The research highlights the significant role of tandem repeats -- specific DNA sequences that repeat multiple times on a chromosome -- in impacting intellectual capacities.
"The genome contains a myriad of these tandem repeats that, when expanded, can disrupt the function of genes," lead author Andrew Sharp, a professor of genetics and genomic sciences at Icahn Mount Sinai, said in a news release. "Our research brings to light how these previously underappreciated genetic features can have a profound impact on human intelligence."
Tandem repeats can be likened to duplicated sentences in the genetic "book" of the human genome. When these repeats occur excessively, they can interfere with the genetic instructions essential for development and cognitive abilities.
Using advanced DNA methylation profiling and genotyping techniques, the team pinpointed a repeat expansion of a specific nucleotide sequence within the AFF3 gene, which is strongly linked to educational outcomes. The identified expansion involves a sequence of guanine (G) and cytosine (C) bases (GCC).
This finding could significantly improve the understanding of the genetic basis for at least 0.3 percent of intellectual disability cases, enhancing the accuracy of genetic tests and diagnoses.
"Identifying the AFF3 expansion as a contributor to intellectual disability is a step toward more accurate and timely diagnoses," added Sharp.

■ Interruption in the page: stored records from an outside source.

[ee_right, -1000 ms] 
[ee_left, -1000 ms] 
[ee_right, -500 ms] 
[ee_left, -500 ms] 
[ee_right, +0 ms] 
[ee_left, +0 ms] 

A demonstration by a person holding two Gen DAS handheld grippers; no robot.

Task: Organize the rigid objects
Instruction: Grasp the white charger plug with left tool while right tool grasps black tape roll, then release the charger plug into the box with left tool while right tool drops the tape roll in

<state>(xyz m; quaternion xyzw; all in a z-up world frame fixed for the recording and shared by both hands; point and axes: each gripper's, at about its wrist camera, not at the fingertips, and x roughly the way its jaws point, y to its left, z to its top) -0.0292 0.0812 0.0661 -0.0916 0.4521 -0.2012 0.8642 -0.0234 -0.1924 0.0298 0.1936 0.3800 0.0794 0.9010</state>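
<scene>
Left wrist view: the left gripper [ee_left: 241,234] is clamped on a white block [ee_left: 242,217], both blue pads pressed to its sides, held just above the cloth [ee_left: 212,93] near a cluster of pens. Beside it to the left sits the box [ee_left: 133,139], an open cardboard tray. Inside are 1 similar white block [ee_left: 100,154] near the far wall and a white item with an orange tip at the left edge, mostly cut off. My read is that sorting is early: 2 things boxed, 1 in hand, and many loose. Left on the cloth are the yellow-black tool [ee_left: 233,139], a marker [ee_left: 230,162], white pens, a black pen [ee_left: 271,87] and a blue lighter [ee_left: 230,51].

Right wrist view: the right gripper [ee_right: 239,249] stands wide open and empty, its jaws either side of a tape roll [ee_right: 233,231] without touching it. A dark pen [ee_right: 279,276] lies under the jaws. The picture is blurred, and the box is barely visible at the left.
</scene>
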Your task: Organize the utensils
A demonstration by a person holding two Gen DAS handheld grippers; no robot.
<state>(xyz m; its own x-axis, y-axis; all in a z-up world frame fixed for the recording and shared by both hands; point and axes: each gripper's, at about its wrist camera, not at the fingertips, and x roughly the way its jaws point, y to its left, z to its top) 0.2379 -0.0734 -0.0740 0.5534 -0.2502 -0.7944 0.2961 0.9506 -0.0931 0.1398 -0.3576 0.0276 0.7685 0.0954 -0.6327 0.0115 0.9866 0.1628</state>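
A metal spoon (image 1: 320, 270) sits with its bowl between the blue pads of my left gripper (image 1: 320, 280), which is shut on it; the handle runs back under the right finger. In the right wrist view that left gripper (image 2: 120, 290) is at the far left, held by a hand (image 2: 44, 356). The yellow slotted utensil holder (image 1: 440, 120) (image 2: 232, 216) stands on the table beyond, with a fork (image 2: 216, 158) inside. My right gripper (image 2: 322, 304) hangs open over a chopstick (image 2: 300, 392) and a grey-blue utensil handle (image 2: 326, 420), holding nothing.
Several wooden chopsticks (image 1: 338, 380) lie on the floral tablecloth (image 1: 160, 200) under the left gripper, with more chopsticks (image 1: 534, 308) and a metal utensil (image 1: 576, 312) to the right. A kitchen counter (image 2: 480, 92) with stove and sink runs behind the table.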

The phenome-wide association approach used in the study further emphasizes the broader public health implications of these genetic variations.
Looking ahead, the research team plans to delve deeper into the myriad of tandem repeats present in the human genome, which may reveal further links to various diseases. The study represents an initial yet crucial step into a broader field of genetic research that holds promise for understanding and potentially mitigating intellectual disabilities on a greater scale.